Howard Marine & Dredging Co v Ogden & Sons [1978] QB 574 Facts: The claimant, Ogden, hired two dredging barges from the defendant, Howard Marine (HM), for

£1,800 per week to carry out certain excavation works for Northumbrian Water Authority. In order to make an accurate estimate for tender of the work to be completed, Ogden asked HM the capacity of the barge. HM checked Lloyds Register and stated 850 cubic metres. In fact the entry in Lloyds register was wrong. The capacity was in fact much lower. Consequently the work carried out by Ogden took much longer and cost a great deal more to perform. The claimant brought an action for negligent misrepresentation. HM argued that they had reasonable grounds for believing the statement to be true as they had checked Lloyds register.

Held: The defendant had not discharged the burden of proof by demonstrating they had reasonable grounds for believing it to be true as they had the registration document which contained the correct capacity and there was no reason why they would have chosen Lloyds register over the registration document.

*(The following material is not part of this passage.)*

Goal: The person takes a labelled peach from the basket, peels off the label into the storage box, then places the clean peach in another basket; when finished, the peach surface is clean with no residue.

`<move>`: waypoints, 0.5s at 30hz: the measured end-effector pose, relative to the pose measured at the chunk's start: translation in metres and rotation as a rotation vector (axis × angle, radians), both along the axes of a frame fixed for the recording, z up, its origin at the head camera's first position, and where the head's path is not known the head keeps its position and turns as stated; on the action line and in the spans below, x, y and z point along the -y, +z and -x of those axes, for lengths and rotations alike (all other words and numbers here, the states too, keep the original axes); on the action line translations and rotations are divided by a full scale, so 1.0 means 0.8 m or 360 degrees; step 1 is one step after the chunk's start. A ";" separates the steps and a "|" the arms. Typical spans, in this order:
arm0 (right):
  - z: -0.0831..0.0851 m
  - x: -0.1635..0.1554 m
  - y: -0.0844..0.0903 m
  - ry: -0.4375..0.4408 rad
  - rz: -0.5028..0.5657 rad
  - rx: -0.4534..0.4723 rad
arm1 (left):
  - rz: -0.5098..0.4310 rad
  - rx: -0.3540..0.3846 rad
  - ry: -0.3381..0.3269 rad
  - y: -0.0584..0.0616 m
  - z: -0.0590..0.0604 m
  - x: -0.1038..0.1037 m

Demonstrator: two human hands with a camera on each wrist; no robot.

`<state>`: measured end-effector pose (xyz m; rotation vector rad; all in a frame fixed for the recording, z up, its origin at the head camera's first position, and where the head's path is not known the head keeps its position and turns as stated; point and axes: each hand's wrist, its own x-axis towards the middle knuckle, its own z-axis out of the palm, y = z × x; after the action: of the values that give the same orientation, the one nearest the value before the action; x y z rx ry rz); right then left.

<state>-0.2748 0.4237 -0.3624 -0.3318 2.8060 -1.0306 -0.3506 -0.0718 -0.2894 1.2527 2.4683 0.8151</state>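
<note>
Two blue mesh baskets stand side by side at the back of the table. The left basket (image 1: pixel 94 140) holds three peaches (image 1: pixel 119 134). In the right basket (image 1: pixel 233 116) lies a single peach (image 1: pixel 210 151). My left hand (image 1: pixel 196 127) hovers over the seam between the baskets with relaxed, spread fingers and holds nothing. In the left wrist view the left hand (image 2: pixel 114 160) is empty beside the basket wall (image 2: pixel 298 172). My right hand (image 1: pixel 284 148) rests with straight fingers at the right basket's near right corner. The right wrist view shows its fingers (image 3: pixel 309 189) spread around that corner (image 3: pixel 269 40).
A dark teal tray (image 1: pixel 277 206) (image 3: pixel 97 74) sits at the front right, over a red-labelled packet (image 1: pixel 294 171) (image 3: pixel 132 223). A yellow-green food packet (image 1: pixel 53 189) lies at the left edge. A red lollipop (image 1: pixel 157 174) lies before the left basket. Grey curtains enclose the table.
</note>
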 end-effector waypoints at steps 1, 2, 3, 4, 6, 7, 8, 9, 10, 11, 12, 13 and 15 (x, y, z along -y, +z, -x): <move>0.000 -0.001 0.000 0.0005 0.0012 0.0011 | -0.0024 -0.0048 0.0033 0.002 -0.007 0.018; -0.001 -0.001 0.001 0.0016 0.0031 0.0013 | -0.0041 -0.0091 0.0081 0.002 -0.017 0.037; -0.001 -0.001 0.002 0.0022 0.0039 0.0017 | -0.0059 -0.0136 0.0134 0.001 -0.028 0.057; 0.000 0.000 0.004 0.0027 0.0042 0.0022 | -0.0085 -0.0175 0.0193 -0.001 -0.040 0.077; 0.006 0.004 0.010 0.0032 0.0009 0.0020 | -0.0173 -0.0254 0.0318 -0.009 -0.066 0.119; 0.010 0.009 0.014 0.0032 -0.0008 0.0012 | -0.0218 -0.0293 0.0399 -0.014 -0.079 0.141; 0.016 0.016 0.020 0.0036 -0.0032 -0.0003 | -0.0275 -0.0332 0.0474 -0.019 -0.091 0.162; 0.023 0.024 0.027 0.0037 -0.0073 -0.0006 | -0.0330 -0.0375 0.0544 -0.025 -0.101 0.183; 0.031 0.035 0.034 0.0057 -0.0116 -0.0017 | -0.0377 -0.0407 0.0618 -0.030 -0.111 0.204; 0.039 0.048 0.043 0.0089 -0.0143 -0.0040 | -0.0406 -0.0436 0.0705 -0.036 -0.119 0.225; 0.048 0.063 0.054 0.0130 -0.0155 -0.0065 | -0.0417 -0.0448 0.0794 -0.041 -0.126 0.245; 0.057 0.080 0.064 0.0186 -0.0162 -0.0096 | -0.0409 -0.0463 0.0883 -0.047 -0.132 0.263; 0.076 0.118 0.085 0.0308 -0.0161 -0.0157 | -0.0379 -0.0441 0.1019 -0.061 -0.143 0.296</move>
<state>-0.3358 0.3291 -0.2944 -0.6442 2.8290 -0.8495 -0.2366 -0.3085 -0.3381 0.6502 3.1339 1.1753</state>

Remedies for misrepresentation

The effect of a misrepresentation is generally to make a contract voidable, rather than void, so the

contract continues to exist unless and until the innocent party chooses to have it set aside by means of

recession.

Once an actionable misrepresentation has been established, it is then necessary to consider the remedies available to the misrepresentee.

Rescission

Rescission is an equitable remedy, which sets the contract aside and puts the parties back in the

position they were in before the contract was made. It is available for all four types of

misrepresentation.

Rescission, ie setting aside the contract, is possible in all cases of misrepresentation. The aim of rescission is to put the parties back in their original position, as though the contract had not been made.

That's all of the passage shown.